Return the data below exactly, but only from the line containing "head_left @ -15" through the line containing "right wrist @", with both of those lines included.
━━━━━━━━━━
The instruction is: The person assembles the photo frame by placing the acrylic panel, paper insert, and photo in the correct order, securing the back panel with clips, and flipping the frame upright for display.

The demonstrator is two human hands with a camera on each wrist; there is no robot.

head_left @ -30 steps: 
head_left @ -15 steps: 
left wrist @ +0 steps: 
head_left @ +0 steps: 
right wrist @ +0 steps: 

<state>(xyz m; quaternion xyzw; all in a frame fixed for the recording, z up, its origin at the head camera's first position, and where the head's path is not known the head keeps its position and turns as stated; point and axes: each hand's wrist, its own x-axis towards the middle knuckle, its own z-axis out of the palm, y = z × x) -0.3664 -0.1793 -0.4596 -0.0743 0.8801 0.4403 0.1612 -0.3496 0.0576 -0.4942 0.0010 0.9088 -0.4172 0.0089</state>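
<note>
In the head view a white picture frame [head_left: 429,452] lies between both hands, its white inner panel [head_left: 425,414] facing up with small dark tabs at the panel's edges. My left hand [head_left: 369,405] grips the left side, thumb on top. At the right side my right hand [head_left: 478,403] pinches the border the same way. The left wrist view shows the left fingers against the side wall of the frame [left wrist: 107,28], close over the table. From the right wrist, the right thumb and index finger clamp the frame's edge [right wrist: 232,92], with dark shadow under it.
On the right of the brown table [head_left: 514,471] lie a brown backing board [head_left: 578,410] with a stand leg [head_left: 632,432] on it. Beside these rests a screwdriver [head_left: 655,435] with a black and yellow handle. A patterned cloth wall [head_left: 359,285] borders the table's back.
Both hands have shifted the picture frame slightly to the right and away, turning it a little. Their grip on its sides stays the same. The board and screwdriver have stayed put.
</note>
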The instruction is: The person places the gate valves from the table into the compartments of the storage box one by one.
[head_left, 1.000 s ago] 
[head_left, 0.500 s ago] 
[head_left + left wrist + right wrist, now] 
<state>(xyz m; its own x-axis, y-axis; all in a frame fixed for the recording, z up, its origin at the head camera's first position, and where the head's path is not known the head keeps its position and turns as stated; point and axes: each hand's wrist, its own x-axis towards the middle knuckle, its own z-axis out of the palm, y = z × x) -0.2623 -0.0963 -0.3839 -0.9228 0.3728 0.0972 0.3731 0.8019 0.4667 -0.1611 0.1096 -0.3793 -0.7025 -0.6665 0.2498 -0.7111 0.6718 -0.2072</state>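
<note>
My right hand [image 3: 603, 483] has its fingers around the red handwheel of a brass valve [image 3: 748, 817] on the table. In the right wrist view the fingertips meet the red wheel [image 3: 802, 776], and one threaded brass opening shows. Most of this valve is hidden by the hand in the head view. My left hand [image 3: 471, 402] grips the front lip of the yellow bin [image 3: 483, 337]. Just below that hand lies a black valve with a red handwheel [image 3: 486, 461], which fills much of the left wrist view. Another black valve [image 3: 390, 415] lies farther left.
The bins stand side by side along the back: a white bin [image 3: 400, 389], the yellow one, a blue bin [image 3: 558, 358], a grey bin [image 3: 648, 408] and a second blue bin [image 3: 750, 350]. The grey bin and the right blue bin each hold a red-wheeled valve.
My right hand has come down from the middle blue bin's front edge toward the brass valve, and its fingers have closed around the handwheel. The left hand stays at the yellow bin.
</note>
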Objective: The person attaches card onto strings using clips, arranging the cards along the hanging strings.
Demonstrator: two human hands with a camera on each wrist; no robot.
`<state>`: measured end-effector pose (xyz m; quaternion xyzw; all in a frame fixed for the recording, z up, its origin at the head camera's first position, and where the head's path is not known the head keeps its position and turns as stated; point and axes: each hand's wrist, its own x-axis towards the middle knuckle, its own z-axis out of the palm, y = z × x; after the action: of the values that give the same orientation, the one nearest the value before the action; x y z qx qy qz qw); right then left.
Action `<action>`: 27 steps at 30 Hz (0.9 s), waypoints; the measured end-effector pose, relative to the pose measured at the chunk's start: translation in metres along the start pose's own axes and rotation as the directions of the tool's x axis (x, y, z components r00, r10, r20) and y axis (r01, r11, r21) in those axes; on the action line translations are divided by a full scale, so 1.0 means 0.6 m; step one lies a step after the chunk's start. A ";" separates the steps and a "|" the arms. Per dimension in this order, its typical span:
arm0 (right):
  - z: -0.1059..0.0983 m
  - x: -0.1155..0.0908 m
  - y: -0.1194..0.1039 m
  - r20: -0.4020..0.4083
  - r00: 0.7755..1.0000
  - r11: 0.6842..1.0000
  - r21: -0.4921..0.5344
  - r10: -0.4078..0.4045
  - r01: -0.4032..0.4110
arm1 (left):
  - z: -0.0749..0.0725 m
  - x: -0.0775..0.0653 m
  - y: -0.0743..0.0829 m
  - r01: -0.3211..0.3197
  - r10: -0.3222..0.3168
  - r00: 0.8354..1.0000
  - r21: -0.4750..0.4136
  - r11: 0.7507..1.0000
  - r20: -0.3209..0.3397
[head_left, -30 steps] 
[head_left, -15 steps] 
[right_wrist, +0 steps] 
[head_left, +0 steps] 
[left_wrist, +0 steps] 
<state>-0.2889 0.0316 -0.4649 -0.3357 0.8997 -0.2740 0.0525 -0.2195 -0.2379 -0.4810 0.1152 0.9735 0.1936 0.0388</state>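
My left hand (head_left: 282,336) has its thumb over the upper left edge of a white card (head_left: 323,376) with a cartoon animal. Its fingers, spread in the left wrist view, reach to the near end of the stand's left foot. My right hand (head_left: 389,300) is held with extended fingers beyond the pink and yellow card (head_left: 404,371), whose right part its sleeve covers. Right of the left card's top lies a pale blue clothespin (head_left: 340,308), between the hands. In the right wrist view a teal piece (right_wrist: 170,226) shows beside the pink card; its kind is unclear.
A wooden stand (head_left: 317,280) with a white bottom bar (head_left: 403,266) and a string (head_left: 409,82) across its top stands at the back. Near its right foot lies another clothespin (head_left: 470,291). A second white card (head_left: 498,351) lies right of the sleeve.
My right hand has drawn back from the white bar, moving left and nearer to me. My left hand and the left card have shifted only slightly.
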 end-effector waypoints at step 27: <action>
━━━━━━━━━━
Exercise result ->
head_left @ -15 steps: 
left wrist @ +0 steps: 
head_left @ +0 steps: 
right wrist @ +0 steps: 

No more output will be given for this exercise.